En 2024, la Garantie individuelle du Pouvoir d'Achat (GIPA), un dispositif essentiel pour les fonctionnaires depuis sa mise en place en 2008, va disparaître. L'annonce de cette suppression par Guillaume Kasbarian, ministre de la fonction publique, a suscité de vives réactions parmi les agents de l'administration publique et les organisations syndicales. Dans cet article, nous allons décortiquer les raisons de cette décision, ses conséquences pour les fonctionnaires, et les réactions qu'elle a provoquées.
Qu'est-ce que la GIPA ?
La Garantie individuelle du Pouvoir d'Achat (GIPA) est un dispositif mis en place pour compenser les fonctionnaires dont le traitement indiciaire a évolué moins vite que l'inflation sur une période donnée. En d'autres termes, il s'agissait d'une compensation financière visant à maintenir le pouvoir d'achat des fonctionnaires, face à l'érosion monétaire. Depuis sa création, la GIPA a joué un rôle fondamental pour les agents les plus impactés par le gel du point d'indice, notamment durant les années de crise économique.

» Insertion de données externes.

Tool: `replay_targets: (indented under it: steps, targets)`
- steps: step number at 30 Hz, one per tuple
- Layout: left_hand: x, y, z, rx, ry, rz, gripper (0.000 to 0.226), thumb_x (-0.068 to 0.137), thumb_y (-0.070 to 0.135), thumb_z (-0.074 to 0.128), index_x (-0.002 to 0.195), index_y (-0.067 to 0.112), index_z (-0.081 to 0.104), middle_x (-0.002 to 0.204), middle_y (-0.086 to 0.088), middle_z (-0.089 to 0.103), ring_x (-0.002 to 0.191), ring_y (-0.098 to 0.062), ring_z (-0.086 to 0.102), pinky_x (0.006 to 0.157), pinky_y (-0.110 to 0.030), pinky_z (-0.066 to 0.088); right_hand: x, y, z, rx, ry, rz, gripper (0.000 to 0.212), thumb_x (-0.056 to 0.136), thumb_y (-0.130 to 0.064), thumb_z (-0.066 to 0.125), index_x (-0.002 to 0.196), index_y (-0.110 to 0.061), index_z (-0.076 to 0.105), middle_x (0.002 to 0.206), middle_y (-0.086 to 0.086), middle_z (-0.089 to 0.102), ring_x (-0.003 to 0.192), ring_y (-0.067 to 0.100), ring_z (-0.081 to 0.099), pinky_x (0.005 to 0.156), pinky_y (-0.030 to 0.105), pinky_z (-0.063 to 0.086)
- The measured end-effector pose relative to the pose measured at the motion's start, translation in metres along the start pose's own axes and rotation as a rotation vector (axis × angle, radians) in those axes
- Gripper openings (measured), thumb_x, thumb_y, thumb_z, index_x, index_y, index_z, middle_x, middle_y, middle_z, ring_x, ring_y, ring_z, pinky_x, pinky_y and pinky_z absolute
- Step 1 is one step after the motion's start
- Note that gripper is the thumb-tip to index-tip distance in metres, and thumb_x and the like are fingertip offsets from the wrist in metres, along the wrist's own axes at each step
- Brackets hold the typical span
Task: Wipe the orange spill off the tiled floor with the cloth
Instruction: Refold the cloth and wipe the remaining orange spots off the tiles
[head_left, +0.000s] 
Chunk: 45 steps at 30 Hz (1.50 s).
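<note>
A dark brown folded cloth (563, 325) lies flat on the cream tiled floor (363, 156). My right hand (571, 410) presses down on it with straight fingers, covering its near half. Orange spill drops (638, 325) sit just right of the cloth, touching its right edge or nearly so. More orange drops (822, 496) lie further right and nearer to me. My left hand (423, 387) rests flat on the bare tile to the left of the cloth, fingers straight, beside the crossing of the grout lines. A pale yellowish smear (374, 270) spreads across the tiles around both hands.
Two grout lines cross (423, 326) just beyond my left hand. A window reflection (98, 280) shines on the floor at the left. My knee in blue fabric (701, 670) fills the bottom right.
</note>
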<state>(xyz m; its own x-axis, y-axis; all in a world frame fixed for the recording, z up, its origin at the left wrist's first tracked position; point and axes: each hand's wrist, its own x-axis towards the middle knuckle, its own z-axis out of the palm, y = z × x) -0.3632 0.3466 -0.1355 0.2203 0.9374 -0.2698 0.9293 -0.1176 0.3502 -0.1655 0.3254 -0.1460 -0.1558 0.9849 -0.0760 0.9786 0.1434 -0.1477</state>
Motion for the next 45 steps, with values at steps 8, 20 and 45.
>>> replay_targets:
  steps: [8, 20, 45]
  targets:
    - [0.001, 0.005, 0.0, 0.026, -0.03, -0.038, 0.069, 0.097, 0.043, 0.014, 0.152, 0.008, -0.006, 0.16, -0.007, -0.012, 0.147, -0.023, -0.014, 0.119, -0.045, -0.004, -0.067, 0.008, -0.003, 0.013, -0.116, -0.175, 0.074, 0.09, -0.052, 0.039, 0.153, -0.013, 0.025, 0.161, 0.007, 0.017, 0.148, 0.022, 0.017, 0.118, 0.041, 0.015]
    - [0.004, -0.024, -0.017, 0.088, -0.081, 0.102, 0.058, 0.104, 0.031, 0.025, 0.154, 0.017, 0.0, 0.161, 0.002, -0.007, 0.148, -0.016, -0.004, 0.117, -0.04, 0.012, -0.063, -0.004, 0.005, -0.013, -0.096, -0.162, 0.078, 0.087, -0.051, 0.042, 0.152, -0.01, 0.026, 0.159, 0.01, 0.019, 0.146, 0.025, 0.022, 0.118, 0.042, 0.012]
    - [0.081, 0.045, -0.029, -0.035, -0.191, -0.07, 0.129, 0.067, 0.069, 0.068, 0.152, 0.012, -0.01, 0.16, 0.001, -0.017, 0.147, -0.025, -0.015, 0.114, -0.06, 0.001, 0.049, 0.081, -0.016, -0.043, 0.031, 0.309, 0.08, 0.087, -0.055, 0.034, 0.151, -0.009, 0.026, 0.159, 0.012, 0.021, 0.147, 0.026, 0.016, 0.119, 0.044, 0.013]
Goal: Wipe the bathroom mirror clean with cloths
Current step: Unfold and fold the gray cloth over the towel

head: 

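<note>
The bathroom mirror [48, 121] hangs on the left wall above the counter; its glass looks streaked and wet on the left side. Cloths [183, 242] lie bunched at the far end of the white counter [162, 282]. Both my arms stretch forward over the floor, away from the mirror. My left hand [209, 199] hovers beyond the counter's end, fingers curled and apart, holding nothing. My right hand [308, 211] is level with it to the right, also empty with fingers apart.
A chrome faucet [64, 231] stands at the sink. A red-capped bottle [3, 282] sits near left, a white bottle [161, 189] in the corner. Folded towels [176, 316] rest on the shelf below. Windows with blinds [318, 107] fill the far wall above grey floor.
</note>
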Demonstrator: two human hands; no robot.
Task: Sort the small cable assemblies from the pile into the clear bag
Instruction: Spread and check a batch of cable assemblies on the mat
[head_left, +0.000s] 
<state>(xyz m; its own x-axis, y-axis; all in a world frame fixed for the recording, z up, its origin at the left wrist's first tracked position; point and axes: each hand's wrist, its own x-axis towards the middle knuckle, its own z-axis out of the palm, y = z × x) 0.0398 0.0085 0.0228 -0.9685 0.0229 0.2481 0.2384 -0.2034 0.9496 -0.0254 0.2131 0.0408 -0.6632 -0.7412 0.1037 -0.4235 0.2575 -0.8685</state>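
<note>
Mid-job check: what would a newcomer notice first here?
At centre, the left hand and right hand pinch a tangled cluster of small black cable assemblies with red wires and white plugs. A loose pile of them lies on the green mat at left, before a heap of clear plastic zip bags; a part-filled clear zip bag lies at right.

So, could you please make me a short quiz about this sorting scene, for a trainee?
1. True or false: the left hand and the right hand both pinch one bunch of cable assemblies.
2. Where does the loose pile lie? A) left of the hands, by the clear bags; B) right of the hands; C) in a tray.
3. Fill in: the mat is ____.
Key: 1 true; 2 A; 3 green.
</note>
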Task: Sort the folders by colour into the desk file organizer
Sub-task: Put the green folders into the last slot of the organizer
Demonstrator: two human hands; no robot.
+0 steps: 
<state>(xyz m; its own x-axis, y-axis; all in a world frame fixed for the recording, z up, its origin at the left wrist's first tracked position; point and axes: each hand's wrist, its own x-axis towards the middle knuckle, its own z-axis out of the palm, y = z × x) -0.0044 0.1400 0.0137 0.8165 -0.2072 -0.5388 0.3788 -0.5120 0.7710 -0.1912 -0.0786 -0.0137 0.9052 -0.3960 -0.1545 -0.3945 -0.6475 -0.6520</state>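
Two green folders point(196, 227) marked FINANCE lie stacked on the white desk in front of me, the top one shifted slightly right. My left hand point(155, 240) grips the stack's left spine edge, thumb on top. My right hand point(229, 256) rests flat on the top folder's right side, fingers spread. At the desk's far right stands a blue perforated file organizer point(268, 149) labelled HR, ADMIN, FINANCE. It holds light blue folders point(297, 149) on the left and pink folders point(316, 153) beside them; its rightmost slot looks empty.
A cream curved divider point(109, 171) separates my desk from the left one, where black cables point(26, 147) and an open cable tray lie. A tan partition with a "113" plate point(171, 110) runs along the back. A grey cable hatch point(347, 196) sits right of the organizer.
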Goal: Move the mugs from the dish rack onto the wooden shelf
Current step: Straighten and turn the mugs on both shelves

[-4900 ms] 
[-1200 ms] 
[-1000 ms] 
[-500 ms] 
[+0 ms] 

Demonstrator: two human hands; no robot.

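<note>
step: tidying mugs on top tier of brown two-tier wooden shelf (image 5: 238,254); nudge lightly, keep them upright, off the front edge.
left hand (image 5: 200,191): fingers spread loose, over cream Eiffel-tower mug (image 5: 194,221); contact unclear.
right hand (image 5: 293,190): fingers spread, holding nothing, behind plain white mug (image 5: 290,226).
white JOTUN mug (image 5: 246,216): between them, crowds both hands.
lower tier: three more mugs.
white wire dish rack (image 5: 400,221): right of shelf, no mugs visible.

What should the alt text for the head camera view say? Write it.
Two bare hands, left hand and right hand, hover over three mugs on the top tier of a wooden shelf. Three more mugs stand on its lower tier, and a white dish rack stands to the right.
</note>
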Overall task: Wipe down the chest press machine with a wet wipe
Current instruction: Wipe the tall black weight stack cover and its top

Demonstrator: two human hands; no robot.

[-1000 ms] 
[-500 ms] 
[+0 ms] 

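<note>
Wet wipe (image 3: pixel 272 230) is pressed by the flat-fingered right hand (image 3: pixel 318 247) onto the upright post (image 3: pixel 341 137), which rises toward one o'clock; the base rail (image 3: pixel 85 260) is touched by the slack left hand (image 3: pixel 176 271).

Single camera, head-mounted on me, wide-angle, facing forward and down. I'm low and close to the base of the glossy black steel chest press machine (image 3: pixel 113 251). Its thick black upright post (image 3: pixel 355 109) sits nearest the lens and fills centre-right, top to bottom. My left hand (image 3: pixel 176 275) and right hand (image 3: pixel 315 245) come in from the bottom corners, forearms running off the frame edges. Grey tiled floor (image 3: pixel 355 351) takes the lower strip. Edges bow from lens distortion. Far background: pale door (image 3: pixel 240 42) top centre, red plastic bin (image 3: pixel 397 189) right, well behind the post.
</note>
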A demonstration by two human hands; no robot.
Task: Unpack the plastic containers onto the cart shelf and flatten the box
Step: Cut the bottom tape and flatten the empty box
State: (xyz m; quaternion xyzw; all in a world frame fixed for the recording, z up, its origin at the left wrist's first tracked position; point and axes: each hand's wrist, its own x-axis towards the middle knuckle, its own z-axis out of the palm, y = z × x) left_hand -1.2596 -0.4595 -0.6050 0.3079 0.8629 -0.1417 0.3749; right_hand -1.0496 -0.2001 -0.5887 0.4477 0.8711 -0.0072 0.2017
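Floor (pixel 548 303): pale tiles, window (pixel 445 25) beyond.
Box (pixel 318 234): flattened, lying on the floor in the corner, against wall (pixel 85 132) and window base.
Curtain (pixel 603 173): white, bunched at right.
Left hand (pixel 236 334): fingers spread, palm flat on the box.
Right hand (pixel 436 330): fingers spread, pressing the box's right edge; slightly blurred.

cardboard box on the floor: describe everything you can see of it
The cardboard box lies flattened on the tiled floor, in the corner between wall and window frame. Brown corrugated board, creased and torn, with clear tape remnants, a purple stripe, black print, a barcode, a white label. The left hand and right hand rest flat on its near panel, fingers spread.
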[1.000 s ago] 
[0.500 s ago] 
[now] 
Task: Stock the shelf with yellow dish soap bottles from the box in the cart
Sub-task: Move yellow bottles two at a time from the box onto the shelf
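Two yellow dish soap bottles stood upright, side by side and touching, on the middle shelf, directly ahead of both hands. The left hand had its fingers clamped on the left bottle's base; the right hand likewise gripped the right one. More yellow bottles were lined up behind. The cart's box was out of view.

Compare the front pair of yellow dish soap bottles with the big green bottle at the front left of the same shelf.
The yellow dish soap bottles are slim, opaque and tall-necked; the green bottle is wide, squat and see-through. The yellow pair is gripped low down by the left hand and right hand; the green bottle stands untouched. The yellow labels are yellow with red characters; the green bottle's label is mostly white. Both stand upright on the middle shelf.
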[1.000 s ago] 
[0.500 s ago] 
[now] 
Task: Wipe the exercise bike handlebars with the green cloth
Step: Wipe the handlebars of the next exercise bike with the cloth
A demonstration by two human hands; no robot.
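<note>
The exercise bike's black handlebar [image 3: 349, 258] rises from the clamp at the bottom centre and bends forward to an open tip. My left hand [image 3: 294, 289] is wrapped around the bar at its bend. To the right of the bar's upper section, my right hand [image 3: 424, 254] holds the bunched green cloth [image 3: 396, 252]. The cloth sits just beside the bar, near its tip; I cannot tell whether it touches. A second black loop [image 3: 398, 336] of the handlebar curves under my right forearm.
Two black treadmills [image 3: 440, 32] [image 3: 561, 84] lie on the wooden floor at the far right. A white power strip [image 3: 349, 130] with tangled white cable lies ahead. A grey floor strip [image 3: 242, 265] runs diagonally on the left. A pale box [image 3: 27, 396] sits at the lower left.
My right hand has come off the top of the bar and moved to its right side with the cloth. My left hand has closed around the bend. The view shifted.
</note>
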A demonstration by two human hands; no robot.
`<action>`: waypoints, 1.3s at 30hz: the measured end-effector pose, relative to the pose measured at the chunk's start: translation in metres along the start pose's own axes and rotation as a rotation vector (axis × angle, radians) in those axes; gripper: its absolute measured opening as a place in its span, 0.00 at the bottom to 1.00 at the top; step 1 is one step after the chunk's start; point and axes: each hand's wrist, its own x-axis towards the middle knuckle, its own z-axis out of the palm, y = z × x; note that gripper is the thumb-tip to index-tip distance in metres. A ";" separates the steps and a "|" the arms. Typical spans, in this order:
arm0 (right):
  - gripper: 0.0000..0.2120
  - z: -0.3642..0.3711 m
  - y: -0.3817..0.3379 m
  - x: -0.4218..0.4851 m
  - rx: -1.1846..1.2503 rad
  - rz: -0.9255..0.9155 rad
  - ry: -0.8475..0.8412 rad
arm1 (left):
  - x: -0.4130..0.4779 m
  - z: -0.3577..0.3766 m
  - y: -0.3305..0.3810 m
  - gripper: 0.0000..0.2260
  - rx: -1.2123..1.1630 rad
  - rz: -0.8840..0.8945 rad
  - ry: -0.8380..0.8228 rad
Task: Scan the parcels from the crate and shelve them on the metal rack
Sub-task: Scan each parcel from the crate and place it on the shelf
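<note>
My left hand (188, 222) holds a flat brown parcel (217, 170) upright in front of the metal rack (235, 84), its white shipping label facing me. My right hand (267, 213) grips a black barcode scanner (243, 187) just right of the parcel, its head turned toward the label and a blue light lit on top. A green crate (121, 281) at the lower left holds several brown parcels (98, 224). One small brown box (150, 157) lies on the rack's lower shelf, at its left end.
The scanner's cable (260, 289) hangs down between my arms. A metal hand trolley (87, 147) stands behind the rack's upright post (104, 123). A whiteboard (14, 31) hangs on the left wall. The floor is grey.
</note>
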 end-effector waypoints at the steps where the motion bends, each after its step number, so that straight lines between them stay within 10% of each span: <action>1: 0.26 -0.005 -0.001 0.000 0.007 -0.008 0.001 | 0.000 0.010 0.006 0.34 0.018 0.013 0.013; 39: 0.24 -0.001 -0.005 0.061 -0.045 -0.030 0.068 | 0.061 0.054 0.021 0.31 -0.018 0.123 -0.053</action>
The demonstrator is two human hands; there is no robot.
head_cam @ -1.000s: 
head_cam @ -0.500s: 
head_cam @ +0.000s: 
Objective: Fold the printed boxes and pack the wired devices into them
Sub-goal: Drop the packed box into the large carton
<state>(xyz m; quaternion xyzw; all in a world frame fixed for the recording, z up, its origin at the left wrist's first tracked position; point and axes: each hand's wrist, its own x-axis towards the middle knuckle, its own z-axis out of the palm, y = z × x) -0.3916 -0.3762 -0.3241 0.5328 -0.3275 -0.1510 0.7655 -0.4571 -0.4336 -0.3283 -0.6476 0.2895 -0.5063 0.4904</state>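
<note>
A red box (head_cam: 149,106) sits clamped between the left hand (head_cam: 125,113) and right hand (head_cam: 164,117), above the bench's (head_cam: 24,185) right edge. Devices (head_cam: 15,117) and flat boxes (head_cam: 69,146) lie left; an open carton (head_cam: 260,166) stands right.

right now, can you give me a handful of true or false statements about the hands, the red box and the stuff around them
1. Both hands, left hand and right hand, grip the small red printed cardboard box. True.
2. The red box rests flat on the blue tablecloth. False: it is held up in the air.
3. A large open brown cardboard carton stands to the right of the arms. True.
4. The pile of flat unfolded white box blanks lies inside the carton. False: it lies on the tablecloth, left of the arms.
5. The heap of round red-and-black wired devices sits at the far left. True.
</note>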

Les raisons de la suppression de la GIPA en 2024
Guillaume Kasbarian, dans une annonce qui n'a laissé personne indifférent, a confirmé la suppression de la GIPA pour l'année 2024. Le ministre a justifié cette décision par la nécessité de revoir les mécanismes de revalorisation salariale dans la fonction publique, en les adaptant aux nouvelles réalités budgétaires. Selon lui, le gouvernement prévoit de mettre en place un système plus ciblé et plus efficace pour soutenir le pouvoir d'achat des agents, en se concentrant sur les catégories les plus vulnérables.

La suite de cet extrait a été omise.